Aquaculture is a relatively new and promising industry in Massachusetts, therefore it stands to reason that communities as well as individuals are concerned about proposals for its promotion. Water quality is frequently a prominent concern when aquaculture facility siting options are discussed. The problems posed by competing uses such as marine and coastal environments, as well as social considerations, such as private ownership, can be addressed in a thoughtful deliberative fashion, by incorporating good siting and environmental data into the initial stages of the decision-making process.
To assist proper siting, support aquaculture-related management and policy decisions, and ensure the long-term sustainability of this fledgling industry, the state needs to develop sound data and reliable information. The effective utilization of data will be the cornerstone for deciding fundamental issues such as, land-use patterns, and how water-based activities affect water quality and aquatic habitats in marine and coastal environments. In addition, this information is necessary to enhance the development of a balanced, comprehensive, and effective policy that will promote aquacultural enterprise.
This chapter contains the following subsections: Siting and Monitoring. While these two topics are related, siting and monitoring present different perspectives and concerns and therefore, require separate attention. The information required for siting is both site and species-specific. Conversely, monitoring is broad-based and must be consistent with a range of current and future uses and needs.
Monitoring data required to describe ambient environmental conditions of a specific fishery, at a specific site proposed for aquaculture is, different on both spatial and temporal scales from physical, chemical, and biological parameters needed to document the presence/absence of change. Several regulatory programs also govern site-selection and the on-going operations of established facilities. Siting decisions must take into account issues such as: the natural productivity of the area under consideration; proximity of wild fisheries; migratory stocks; competing uses; navigational constraints; questions of coastal access; and upstream uses. In addition, an up-and-running aquaculture facility will have to satisfy National Pollutant Discharge Elimination System (NPDES) permitting conditions according to monitoring parameters required by this well-established program. NPDES permitting, however, may not necessarily be relevant to the siting process itself.
If Massachusetts is to successfully site aquaculture facilities and promote the growth of the aquaculture industry, economic investment required for its success must incorporate sound management decisions while also protecting environmental quality. A wide array of environmental, political, economic, and social considerations affect proper siting of aquaculture projects. These practical considerations are often site, and species specific, however, general features of the state of Massachusetts, both political and geographic, must also be considered when making siting decisions.
Within the borders of Massachusetts exist two distinctly different hydrogeographic and biogeographic provinces. North of Cape Cod, water temperatures are consistently colder, especially during winter. These colder temperatures can cause problems with icing, which is a major impediment to the use of cages and other aquaculture structures. Moreover, cold water temperatures, even south of Cape Cod, can often be lethal to a wide variety aquaculture species. Conversely, summer temperatures in the Massachusetts and Cape Cod Bays, especially near-shore, are often too warm for most salmonids, the species most commonly used for finfish aquaculture in the northeast. However, south of Cape Cod, warm summer temperatures actually promote growth of certain shellfish and finfish, where cold winter waters can greatly increase culture time and consequently, costs.
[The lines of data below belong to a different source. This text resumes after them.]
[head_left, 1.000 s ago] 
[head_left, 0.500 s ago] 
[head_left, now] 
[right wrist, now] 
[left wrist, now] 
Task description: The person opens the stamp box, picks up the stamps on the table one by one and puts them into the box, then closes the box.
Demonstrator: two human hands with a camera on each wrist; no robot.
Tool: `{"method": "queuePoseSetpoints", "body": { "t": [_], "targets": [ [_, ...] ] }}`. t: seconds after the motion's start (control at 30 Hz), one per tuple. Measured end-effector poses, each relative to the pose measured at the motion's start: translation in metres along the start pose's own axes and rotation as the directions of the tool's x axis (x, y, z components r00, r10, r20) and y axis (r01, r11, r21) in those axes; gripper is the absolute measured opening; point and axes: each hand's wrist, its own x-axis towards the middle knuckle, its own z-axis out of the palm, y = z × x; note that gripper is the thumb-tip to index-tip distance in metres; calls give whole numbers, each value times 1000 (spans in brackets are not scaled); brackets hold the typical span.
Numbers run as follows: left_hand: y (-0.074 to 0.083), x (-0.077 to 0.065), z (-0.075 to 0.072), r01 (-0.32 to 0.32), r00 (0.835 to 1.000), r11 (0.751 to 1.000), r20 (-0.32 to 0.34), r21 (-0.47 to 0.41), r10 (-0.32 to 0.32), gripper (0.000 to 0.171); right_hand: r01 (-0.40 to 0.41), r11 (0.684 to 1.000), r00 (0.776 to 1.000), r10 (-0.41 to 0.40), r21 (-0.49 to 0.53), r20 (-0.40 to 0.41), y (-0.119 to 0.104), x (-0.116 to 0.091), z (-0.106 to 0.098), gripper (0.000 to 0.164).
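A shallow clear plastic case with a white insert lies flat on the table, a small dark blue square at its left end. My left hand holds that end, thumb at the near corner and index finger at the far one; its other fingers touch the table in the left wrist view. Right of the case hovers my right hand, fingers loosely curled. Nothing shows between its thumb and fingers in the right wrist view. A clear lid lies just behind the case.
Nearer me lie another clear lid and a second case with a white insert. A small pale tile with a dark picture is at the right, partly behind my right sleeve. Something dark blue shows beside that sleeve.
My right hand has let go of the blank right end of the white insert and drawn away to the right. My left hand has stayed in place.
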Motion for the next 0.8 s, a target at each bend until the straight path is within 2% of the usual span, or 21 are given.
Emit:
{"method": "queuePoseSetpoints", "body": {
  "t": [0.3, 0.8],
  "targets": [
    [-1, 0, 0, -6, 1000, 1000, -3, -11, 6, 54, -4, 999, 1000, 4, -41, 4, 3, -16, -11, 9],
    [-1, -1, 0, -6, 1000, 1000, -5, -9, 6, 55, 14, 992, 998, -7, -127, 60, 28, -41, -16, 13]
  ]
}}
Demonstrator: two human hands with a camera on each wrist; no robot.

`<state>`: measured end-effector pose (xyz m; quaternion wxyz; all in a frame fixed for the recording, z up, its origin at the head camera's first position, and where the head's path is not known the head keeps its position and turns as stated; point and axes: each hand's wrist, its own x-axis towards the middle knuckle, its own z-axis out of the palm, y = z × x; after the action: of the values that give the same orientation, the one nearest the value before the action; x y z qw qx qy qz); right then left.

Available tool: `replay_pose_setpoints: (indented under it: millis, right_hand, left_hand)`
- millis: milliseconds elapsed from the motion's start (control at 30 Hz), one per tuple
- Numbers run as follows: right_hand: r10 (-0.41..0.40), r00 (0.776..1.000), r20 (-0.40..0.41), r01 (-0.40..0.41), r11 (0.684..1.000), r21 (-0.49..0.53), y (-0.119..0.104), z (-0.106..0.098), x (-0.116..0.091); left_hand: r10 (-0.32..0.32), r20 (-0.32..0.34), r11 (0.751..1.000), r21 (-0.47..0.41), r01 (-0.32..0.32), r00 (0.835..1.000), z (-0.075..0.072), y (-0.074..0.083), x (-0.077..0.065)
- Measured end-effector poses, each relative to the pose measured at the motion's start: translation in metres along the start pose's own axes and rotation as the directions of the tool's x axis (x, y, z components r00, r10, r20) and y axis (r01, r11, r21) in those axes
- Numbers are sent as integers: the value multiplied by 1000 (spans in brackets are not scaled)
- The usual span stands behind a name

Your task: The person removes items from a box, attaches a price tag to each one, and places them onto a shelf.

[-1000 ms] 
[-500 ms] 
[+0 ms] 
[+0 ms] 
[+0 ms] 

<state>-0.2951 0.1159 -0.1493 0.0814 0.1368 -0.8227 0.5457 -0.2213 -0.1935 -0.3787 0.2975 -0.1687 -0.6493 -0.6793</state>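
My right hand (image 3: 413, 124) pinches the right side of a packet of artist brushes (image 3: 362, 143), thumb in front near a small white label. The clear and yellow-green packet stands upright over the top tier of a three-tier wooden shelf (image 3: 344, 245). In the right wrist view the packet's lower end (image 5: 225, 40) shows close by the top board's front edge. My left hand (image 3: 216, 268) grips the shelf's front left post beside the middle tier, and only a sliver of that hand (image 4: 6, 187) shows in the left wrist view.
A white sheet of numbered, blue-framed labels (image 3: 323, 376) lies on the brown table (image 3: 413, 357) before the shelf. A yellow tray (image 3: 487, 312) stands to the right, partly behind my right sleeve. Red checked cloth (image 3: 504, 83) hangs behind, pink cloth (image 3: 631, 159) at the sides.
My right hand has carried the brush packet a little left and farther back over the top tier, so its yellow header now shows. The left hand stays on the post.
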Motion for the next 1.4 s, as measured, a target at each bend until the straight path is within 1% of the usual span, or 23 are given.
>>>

In both of these areas of Massachusetts, many of the species traditionally associated with aquaculture are difficult, if not impossible, to culture profitably. Thus, the first step for any siting venture in Massachusetts coastal waters must be the generation of a detailed annual temperature profile. Any siting decision must use temperature profile information to determine the optimal temperature range for the species and systems under consideration. The responsibility of generating this profile, and incorporating the information it contains into the siting decision, needs to be clearly specified.
Equally important to the temperature profile is a description of prevailing hydrographic conditions. This information will determine the usefulness of the site for particular categories of aquacultural enterprise. Current direction and velocity, affect the delivery of plankton to filter-feeding shellfish and the elimination of wastes from systems where feeding and/or medication are required. Structural adequacy of moorings and other project deployments must be demonstrated with regard to sea-state conditions at the site.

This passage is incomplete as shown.